Traders and investors are still buzzing about Wednesday afternoon’s FOMC minutes, in which the Federal Reserve’s voting members held the line on wanting to keep the Fed’s “tapering” process in place—despite some recent weaker-than-expected U.S. economic data. The FOMC minutes were deemed just a bit more hawkish than expected, which pressured gold slightly, but did not have a major impact on the market place.

There was a downbeat manufacturing purchasing managers’ index coming out of China Thursday, which is also a negative for the raw commodity sector, including the metals. The Markit preliminary manufacturing PMI came in at a seven-month low of 48.3 in February from 49.5 in January. A reading below 50.0 suggests contraction in the sector. This report adds to recent concerns about a slowing Chinese economy—the second-largest in the world and the world’s largest raw commodity consumer. Meantime, the European Union manufacturing and services PMI came in at 52.7 in February versus 52.9 in January. The China PMI data and the slightly more hawkish FOMC minutes worked to put some downside pressure on Asian and European stock markets Thursday.

Violence in Ukraine this week is getting major news coverage. There was a truce reported between the government and protesters late Wednesday, but gunfire was reported in Kiev Thursday. If that situation sees violence escalate, more risk aversion would enter the market place to more directly impact markets.

There is a heavy slate of U.S. economic data due for release Thursday, including the weekly jobless claims report, real earnings, the consumer price index, leading economic indicators, the flash manufacturing PMI, the Philadelphia Fed business outlook survey, and the weekly DOE energy stocks report.

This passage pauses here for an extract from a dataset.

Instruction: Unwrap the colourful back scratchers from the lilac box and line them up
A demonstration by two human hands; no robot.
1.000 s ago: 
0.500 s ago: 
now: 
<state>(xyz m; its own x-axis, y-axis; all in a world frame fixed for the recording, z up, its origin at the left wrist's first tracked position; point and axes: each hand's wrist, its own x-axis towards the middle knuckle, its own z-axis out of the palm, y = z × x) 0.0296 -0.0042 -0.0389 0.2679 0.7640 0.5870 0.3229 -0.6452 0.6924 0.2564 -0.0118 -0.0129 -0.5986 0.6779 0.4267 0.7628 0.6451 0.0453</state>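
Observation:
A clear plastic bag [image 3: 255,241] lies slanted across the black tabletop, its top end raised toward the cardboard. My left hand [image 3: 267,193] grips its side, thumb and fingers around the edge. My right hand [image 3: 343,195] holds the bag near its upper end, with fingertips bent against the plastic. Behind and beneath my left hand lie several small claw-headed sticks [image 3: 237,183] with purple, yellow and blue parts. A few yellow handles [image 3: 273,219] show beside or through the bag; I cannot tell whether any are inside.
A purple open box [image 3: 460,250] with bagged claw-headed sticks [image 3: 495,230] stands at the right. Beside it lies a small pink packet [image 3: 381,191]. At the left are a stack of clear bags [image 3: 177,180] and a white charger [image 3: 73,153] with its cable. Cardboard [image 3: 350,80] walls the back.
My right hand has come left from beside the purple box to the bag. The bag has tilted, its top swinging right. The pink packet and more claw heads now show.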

Wyckoff’s Daily Risk Rating: 6.0 (The violence in Ukraine and a heavy slate of U.S. economic data due out Thursday have put some more risk into the market place.)

(Wyckoff’s Daily Risk Rating is your way to quickly gauge investor risk appetite in the world market place each day. Each day I assess the “risk-on” or “risk-off” trader mentality in the market place with a numerical reading of 1 to 10, with 1 being least risk-averse (most risk-on) and 10 being the most risk-averse (risk-off), and 5 being neutral.

The London A.M. gold fix is $1,313.75 versus the P.M. fixing of $1,320.50.

Technically, April gold futures prices are in a seven-week-old uptrend on the daily bar chart. The gold bulls still have the near-term technical advantage and their next upside near-term price breakout objective is to produce a close above technical resistance at $1,360.00. Bears' next near-term downside breakout price objective is closing prices below technical support at $1,280.00. First resistance is seen at the overnight high of $1,315.90 and then at Wednesday’s high of $1,323.00. First support is seen at $1,300.00 and then at $1,290.00.  

March silver futures bulls have the overall near-term technical advantage as prices hit a more-than-three-month high Tuesday. Prices are in a three-week-old uptrend on the daily bar chart. Silver bulls’ next upside price breakout objective is closing prices above solid technical resistance at $22.50 an ounce. The next downside price breakout objective for the bears is closing prices below solid technical support at $20.00. First resistance is seen at the overnight high of $21.71 and then at this week’s high of $21.98. Next support is seen at this week’s low of $21.315 and then at $21.00.